── Information supplied
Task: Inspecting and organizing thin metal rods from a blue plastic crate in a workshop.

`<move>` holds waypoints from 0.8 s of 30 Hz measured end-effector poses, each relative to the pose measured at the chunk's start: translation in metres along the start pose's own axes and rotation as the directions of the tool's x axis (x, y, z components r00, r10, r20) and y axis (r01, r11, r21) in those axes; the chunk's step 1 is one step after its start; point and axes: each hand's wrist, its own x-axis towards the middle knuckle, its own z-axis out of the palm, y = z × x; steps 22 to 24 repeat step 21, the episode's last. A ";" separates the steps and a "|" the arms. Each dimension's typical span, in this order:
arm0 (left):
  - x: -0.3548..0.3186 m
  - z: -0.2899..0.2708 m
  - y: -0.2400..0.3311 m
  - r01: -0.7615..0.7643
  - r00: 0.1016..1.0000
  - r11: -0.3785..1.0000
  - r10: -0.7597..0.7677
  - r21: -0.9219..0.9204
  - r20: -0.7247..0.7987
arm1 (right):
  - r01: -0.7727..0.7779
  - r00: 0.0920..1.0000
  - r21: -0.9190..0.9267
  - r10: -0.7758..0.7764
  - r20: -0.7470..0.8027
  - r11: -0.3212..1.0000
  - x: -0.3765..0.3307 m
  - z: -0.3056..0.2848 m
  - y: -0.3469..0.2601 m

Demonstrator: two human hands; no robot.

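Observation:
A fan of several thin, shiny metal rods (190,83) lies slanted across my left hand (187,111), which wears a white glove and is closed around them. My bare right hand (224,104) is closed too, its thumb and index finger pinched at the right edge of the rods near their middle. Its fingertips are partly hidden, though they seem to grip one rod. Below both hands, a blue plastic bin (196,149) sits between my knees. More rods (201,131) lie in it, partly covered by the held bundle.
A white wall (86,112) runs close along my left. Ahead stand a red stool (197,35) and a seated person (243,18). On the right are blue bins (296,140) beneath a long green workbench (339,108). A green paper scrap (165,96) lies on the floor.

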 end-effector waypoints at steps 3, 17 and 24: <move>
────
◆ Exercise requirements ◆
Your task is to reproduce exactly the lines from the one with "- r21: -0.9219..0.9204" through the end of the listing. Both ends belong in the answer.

◆ Written reply ◆
  - r21: -0.9219..0.9204
  - r20: -0.7247..0.7987
arm1 (right):
  - r01: -0.7727..0.7779
  - r00: 0.0920..1.0000
  - r21: -0.9190..0.9267
  - r10: -0.7758..0.7764
  - r20: -0.7470..0.8027
  - r11: -0.3212..1.0000
  - x: -0.3765..0.3307 m
  - z: -0.3056..0.2848 m
  - y: -0.3469..0.2601 m

Demonstrator: two human hands; no robot.

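Observation:
A fan of several thin, shiny metal rods (190,83) lies slanted across my left hand (187,111), which wears a white glove and is closed around them. My bare right hand (224,104) is closed too, its thumb and index finger pinched at the right edge of the rods near their middle. Its fingertips are partly hidden, though they seem to grip one rod. Below both hands, a blue plastic bin (196,149) sits between my knees. More rods (201,131) lie in it, partly covered by the held bundle.
A white wall (86,112) runs close along my left. Ahead stand a red stool (197,35) and a seated person (243,18). On the right are blue bins (296,140) beneath a long green workbench (339,108). A green paper scrap (165,96) lies on the floor.
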
 end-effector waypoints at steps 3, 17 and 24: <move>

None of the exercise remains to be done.